Sunday, October 25, 2009
More reasons to hate big banks and to do whatever it takes to get your credit cards paid off as quickly as possible and never, ever again carry a balance are provided in this column by David Lazarus in today's LA Times.
Ed Myska works as executive vice president of El Segundo's Bank of Manhattan, so it's pretty fair to say that he knows a thing or two about keeping his financial house in order.Obviously, Mr. Myska's mistake is that he occasionally does carry a balance, the big bad banks figuring they can make up in quality what they're lacking in quantity from this particular customer (at least from their point of view).
Yet he was among numerous people who have been notified by Citibank in recent days that the interest rate on their credit cards is soaring to almost 30%.
Letters being mailed out by Citi say only that the rate increase will allow the company "to continue to provide our customers with access to credit."
Myska told me he seldom carries a balance for more than a couple of months and never misses a payment. He now plans to burn off the mileage accumulated on his plastic and then switch to another card.
"If we ran our bank the way Citi runs theirs, we wouldn't be in business," Myska said. "Our clients wouldn't put up with it -- and they shouldn't have to. Fees and rates should be fair."
Having paid off all of our credit cards many years ago after playing the "Zero percent interest for six months" shuffle for a number of years prior to that, I can tell you from personal experience that once you are free of this burden, you'll never go back.
Want less, spend less, and don't rely on Citibank or Bank of America to finance your lifestyle.
There's more in this report including Fed chief Ben Bernanke's concern that the banks be provided with sufficient time for an "orderly transition" to new rules aimed at protecting consumers that are set to take effect early next year.

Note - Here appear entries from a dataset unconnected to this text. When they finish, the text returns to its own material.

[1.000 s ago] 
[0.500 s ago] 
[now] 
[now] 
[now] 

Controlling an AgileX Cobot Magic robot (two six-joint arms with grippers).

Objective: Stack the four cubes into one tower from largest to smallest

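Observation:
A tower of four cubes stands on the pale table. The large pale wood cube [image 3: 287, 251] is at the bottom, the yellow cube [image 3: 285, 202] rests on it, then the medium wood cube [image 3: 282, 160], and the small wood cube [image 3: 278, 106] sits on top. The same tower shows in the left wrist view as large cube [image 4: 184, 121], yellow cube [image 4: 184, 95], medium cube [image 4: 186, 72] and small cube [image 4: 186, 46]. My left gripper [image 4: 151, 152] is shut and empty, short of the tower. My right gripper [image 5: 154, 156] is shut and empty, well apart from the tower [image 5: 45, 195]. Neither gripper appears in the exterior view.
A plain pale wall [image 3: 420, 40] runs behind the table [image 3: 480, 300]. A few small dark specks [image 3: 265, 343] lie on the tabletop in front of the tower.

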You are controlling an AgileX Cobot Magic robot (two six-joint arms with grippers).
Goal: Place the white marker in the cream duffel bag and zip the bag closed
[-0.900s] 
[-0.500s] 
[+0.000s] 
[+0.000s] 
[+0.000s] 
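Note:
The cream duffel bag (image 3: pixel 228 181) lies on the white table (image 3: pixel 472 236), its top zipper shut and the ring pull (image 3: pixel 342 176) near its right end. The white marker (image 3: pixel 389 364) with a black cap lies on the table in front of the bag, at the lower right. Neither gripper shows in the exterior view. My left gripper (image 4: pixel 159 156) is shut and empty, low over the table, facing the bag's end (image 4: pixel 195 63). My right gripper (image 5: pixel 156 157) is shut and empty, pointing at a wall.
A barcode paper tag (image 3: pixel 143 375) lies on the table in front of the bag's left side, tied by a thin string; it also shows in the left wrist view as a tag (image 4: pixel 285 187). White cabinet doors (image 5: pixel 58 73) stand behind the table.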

It seems that some lawmakers want to get these safeguards into place sooner rather than later and both sides are now scrambling to make adjustments.
Some comments from the banksters:
Samuel Wang, a Citi spokesman, declined to comment on details of the new fee. He said only that "a small number of Citi customers were notified in August of changes to their card agreement which included an annual fee."No.
For its part, Bank of America says it will soon start experimenting with annual credit card fees ranging from $29 to $99.
"We are testing an annual fee on a very, very limited number of consumer credit card accounts," said Betty Riess, a BofA spokeswoman.
"Customers can reject the fee, but we will close the account."
Will the fee be imposed on cardholders who pay off their bill monthly and don't carry a balance?
"That's not the basis for selecting accounts," Riess answered. "But conceivably some accounts that typically pay off monthly could be in the test."
Other banks have said they plan to introduce "inactivity fees" for credit cards that aren't being used enough.
Is it any wonder that lawmakers are saying consumers need safeguards sooner than later?
Somehow, all those Visa/Mastercard "Priceless" commercials take on a whole different feel after reading about developments such as the ones above.
Hopefully, there will be some good parodies of these spots in the coming months.